## AIM OF THE EXERCISE:
This exercise calls for the listing to be set down exactly.

## SUPPLIED MATERIAL:
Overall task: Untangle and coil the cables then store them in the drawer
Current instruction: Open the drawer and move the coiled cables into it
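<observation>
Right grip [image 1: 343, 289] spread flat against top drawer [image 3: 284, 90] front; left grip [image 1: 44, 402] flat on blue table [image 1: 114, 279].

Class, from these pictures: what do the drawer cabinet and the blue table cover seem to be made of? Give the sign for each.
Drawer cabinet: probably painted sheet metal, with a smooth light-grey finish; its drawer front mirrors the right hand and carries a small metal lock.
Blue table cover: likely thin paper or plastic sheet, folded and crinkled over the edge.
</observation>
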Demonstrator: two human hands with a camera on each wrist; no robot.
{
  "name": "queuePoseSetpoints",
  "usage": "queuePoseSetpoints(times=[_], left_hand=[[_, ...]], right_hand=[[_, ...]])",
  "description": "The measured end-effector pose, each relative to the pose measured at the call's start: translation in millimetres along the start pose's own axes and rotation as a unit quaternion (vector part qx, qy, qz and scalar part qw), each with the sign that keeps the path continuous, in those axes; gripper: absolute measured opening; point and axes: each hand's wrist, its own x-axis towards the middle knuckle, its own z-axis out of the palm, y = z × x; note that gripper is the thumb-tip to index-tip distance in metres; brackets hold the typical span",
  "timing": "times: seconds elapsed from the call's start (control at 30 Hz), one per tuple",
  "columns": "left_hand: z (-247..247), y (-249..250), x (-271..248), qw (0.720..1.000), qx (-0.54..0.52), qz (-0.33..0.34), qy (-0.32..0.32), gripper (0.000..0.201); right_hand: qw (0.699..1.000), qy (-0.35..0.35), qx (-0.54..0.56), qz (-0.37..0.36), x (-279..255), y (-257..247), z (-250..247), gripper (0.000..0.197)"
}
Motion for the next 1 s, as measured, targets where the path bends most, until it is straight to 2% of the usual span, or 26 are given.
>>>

## OUTPUT OF THE EXERCISE:
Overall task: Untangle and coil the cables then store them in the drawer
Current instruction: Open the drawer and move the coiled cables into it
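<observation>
Right grip [image 1: 343, 289] spread flat against top drawer [image 3: 284, 90] front; left grip [image 1: 44, 402] flat on blue table [image 1: 114, 279].

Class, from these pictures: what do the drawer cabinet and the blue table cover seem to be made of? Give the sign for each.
Drawer cabinet: probably painted sheet metal, with a smooth light-grey finish; its drawer front mirrors the right hand and carries a small metal lock.
Blue table cover: likely thin paper or plastic sheet, folded and crinkled over the edge.
</observation>
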Demonstrator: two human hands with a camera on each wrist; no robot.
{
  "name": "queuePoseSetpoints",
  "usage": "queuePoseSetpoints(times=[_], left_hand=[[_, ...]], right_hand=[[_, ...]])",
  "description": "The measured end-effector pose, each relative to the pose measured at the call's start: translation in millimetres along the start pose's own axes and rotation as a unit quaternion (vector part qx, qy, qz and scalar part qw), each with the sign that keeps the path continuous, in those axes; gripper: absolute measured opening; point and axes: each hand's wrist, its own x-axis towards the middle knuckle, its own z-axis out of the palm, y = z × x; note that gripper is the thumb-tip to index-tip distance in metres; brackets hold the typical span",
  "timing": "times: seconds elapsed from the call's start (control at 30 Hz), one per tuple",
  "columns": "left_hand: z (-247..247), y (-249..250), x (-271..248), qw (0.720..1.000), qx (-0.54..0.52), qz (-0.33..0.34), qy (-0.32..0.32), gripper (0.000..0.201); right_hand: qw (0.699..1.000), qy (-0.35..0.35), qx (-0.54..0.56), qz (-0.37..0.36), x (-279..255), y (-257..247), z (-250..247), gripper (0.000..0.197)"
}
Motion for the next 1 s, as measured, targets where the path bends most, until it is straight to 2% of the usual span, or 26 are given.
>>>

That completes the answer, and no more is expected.